**Exercise instructions**.
Of the lines below, copy those that hold the word "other".

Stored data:
☆ ☆ ☆ ☆ ☆ ☆ ☆

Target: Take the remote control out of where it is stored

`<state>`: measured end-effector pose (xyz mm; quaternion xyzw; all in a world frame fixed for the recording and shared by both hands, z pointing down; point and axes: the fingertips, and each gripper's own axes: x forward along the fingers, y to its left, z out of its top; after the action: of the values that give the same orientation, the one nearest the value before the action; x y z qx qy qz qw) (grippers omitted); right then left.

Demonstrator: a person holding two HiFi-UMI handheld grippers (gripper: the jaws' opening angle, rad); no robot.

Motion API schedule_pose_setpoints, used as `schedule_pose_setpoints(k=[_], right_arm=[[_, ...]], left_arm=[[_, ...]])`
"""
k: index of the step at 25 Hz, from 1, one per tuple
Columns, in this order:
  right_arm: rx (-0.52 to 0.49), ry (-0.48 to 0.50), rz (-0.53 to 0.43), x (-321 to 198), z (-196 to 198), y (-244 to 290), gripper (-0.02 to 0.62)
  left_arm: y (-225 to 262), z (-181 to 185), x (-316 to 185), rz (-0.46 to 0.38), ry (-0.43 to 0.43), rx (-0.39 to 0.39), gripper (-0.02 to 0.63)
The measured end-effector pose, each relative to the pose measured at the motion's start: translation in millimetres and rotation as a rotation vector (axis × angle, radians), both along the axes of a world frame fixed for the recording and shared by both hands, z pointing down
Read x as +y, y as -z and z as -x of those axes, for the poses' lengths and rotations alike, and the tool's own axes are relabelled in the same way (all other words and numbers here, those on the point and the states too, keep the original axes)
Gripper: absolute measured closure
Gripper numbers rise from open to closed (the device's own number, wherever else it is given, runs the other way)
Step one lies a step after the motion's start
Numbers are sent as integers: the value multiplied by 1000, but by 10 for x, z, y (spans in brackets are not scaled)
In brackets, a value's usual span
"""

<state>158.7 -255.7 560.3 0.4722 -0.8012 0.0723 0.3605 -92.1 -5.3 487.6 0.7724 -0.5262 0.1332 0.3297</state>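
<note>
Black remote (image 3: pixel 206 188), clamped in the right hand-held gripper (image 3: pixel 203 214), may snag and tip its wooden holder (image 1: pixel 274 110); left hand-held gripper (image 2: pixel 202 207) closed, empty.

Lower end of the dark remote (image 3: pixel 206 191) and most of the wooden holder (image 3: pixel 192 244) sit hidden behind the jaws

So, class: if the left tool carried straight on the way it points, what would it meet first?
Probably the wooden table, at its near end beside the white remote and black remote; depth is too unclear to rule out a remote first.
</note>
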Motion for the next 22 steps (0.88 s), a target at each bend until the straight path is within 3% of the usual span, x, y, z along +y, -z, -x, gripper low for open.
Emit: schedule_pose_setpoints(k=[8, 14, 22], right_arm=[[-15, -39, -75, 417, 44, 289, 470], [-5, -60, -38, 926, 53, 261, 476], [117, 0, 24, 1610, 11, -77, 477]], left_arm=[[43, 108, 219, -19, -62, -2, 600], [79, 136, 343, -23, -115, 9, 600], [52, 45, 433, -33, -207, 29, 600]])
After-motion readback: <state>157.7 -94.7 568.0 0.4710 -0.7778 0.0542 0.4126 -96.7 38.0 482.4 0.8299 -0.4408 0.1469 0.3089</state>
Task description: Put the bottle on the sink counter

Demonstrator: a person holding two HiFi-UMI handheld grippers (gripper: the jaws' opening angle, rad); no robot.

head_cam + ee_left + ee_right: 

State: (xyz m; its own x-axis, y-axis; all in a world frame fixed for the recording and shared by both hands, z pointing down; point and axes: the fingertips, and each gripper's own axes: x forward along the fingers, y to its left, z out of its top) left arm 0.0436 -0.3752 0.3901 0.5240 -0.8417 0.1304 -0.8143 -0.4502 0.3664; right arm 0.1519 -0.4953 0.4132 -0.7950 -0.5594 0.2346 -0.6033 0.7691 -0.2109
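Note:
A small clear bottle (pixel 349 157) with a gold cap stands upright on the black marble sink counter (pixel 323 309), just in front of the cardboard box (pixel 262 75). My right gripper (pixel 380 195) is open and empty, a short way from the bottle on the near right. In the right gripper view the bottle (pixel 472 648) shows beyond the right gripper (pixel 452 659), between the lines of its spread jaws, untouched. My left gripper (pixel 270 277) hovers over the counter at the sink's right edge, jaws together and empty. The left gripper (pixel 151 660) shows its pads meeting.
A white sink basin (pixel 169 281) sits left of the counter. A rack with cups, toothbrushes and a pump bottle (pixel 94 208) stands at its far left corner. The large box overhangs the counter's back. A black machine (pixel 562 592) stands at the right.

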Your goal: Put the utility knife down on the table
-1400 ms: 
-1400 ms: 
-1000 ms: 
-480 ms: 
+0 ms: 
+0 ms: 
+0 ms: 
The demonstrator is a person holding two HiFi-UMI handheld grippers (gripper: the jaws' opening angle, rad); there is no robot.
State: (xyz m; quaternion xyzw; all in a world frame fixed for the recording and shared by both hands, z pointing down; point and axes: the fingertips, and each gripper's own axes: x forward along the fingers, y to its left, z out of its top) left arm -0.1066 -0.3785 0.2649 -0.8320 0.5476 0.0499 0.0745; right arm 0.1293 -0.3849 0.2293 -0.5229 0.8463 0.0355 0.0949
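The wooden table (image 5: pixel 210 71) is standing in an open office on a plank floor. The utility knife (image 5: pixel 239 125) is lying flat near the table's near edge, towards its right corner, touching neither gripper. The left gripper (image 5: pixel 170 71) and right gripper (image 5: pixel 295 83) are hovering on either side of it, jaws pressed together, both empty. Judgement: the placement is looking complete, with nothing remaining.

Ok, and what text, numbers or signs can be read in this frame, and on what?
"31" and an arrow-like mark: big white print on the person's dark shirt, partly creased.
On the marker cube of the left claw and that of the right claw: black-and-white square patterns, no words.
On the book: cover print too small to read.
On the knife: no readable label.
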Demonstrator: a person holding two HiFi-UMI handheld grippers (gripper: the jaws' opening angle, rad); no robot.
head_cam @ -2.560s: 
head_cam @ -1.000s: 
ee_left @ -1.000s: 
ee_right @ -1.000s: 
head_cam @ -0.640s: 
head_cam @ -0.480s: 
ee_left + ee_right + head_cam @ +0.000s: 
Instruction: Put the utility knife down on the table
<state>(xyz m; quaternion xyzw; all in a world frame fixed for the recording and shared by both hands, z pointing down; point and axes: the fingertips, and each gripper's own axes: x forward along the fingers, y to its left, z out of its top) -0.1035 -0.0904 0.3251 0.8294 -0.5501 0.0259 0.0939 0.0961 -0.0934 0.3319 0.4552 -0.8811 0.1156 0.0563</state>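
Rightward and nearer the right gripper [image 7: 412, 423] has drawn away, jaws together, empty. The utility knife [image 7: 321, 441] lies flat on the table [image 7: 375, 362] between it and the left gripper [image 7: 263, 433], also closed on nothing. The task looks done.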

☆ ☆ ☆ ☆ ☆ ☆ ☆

**Task answer**.
Read x as +y, y as -z and z as -x of those axes, for the poses' lengths and rotations alike, and the tool's own axes are relabelled in the same way (all other words and numbers here, those on the point and the states too, keep the original axes)
Gripper numbers rise from open to closed (the device's own number, wherever else it is given, runs the other way)

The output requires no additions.